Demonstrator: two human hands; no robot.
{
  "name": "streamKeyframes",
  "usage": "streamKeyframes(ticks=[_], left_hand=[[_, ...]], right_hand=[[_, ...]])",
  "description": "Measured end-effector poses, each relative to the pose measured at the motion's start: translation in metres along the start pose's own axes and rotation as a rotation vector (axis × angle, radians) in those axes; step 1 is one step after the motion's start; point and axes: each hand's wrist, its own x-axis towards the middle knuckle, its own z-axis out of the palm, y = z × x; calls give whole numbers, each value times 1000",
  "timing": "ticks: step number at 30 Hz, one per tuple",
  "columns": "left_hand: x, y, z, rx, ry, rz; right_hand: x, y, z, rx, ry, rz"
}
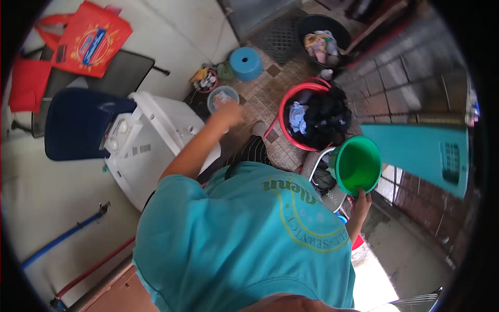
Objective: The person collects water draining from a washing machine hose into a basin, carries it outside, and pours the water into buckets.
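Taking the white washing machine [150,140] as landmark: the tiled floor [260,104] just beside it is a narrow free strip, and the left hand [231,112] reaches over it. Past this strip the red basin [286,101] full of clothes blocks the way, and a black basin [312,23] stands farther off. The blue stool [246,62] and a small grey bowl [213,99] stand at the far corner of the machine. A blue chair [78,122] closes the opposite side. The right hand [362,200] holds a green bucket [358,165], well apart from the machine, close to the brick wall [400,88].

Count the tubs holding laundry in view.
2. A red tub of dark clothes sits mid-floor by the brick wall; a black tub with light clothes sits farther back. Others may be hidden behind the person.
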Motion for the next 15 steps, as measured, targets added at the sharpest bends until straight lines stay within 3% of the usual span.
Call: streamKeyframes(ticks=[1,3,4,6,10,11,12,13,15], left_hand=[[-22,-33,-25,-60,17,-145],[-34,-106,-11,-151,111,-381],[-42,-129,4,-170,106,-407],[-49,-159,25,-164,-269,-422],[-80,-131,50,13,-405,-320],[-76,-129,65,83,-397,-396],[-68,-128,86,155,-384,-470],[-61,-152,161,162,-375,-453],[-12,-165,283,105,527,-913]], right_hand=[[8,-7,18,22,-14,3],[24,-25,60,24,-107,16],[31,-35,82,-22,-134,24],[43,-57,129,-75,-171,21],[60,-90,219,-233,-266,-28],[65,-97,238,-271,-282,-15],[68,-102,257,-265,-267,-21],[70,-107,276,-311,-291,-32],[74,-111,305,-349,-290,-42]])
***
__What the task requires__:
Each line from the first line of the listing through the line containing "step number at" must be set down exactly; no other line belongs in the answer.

__Response for this exercise__:
Demonstrator: two human hands; no robot.
{
  "name": "streamKeyframes",
  "usage": "streamKeyframes(ticks=[_], left_hand=[[_, ...]], right_hand=[[_, ...]])",
  "description": "Measured end-effector poses, each relative to the pose measured at the motion's start: translation in metres along the start pose's own axes and rotation as a rotation vector (axis × angle, radians) in those axes; step 1 is one step after the motion's start; point and axes: each hand's wrist, its own x-axis towards the middle knuckle, its own z-axis out of the palm, y = z × x; calls give whole numbers, each value times 1000",
  "timing": "ticks: step number at 30 Hz, one per tuple",

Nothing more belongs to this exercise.